/generic_io

generic io using C++ TMP

Primary LanguageC++Apache License 2.0Apache-2.0

generic_io library

Build status

Ubuntu 18.10, GNU GCC 8.3: Build Status

Description

Type-safe custom reader and writer components for I/O (file-) streams. Customized to read and write column-based data, e.g. the xyz-format. The columns and their data types are defined during instantation using a variadic template parameter list. Using the I/O iterators the STL algorithms can be used for data processing.

Minimal sample code:
// read two-column input of type string and, double
std::vector<std::pair<std::string, double>> data; // (1)
auto reader = storage::text_file_reader_t<std::string, double>("filename");
std::transform(reader.begin(), reader.end(), std::back_inserter(data), [](auto& a)
{
  return std::make_pair( std::get<0>(a), std::get<1>(a) );
});

Spec

  • Header file only

  • C++17

  • I/O parsers for plaintext and binary format

  • Writers for file-based and standard output (std::cout) streams

  • Reader for file-based input stream

  • Support for plaintext and binary format

Examples

  • Single type

  • Aggregated types (plain text and binary)

  • XYZ format

Details

The I/O library has a compositional setup. The main components are the reader and writer. Template parameters Parser and Traits set the data parser and stream traits respectively. Additional, the data columns and their type(s) are specified as template parameters. Type aliases are supplied for file stream. Only the data column types need to be specified. E.g. defining a binary file writer with int and float column looks like this: auto writer = binary_file_writer_t<int, float>

Since functions, and thus iterators, can only return one value the multiple data columns are aggregated into a tuple type. The parser folds (for reading) and unfolds (for writing) the individual data elements for further processing.

The plaintext parser uses the << operator to write the individual data elements to stream. So custom types need to have the << operator available. For reading the plaintext parser has a string_converter. Custom types can be added to this converter.

As can be seen in the sequence diagram below, the writer actually writes data to the stream when the iterator assigment operator, operator=(), is called. This operator gets invoked by the STL algorithms. Simularly, the reader reads from stream when the iterator pointer operator, operator*(),is invoked by a STL algorithm.

💡
To support the reading and writing of header/metadata lines in a file, the read_next() and write_next() functions can be called directly without the use of iterators. As header lines are not of the same type as the columns data, the reader read_next() function requires to be called with the header line type specified, e.g. reader.read_next<std::string>(). For the writer write.next() function the compiler can infer the types automatically.
Sequence diagram
Figure 1. Sequence diagram

The class diagram below shows the classes and there relationships. The parser and traits classes are composition classes of the reader and writer classes.

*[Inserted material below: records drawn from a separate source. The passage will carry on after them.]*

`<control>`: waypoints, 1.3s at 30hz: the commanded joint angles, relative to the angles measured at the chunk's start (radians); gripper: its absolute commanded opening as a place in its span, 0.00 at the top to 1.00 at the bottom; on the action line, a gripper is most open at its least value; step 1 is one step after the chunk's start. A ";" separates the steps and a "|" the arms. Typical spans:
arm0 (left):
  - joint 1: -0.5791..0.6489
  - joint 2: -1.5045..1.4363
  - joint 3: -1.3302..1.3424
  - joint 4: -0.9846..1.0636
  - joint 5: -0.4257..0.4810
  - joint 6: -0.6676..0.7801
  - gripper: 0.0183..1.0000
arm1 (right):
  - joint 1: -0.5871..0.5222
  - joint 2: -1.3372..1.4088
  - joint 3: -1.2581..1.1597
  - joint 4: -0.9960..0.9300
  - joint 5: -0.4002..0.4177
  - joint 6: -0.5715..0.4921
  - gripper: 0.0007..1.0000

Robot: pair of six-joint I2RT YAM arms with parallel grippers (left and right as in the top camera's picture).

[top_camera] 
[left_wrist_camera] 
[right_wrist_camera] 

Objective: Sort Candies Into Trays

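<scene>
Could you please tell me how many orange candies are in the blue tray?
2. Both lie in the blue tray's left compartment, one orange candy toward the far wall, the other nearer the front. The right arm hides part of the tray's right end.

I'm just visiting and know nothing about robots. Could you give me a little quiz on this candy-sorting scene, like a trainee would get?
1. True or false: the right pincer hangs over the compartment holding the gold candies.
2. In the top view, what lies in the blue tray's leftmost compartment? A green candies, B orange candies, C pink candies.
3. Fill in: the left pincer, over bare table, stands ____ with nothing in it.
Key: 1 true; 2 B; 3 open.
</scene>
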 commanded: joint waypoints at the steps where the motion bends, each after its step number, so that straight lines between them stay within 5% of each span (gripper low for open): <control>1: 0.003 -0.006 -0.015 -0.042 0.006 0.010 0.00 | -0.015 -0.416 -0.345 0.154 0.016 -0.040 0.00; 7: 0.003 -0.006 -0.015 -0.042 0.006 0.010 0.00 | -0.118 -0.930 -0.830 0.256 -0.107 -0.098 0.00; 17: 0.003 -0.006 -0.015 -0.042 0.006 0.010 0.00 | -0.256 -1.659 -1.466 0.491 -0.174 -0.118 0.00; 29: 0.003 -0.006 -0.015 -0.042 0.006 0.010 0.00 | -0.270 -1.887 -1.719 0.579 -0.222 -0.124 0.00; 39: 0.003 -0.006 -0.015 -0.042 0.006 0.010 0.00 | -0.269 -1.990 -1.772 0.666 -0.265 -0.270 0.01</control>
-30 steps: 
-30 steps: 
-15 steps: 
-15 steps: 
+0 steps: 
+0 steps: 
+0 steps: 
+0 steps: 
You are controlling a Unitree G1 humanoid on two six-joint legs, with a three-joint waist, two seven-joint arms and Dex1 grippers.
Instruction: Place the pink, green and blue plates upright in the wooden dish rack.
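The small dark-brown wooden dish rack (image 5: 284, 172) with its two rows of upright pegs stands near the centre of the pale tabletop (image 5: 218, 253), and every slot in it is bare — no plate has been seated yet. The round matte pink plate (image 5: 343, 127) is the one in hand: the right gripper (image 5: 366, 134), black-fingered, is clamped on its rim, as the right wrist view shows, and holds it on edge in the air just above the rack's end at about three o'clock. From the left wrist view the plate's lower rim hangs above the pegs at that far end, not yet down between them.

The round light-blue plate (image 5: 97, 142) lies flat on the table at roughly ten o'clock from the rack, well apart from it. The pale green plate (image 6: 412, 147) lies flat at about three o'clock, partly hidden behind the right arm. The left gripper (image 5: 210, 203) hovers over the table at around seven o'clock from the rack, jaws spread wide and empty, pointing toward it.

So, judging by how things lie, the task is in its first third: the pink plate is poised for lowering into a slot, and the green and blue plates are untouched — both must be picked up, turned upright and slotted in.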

The parser class holds the parse and unparse functions. The parse function folds the aggregated type (the tuple) to file. The unparse function reads the columns from file and creates a tuple where each tuple element matches a column. The column data types are specified when instantiating the writer or reader object.

The traits class has a notify function which can be used for logging. The reader and writer notify the filename that is being openend and if the plaintext of binary format is used.

class diagram
Figure 2. class diagram

2do (maybe)

  • add column separator (probably to io_traits)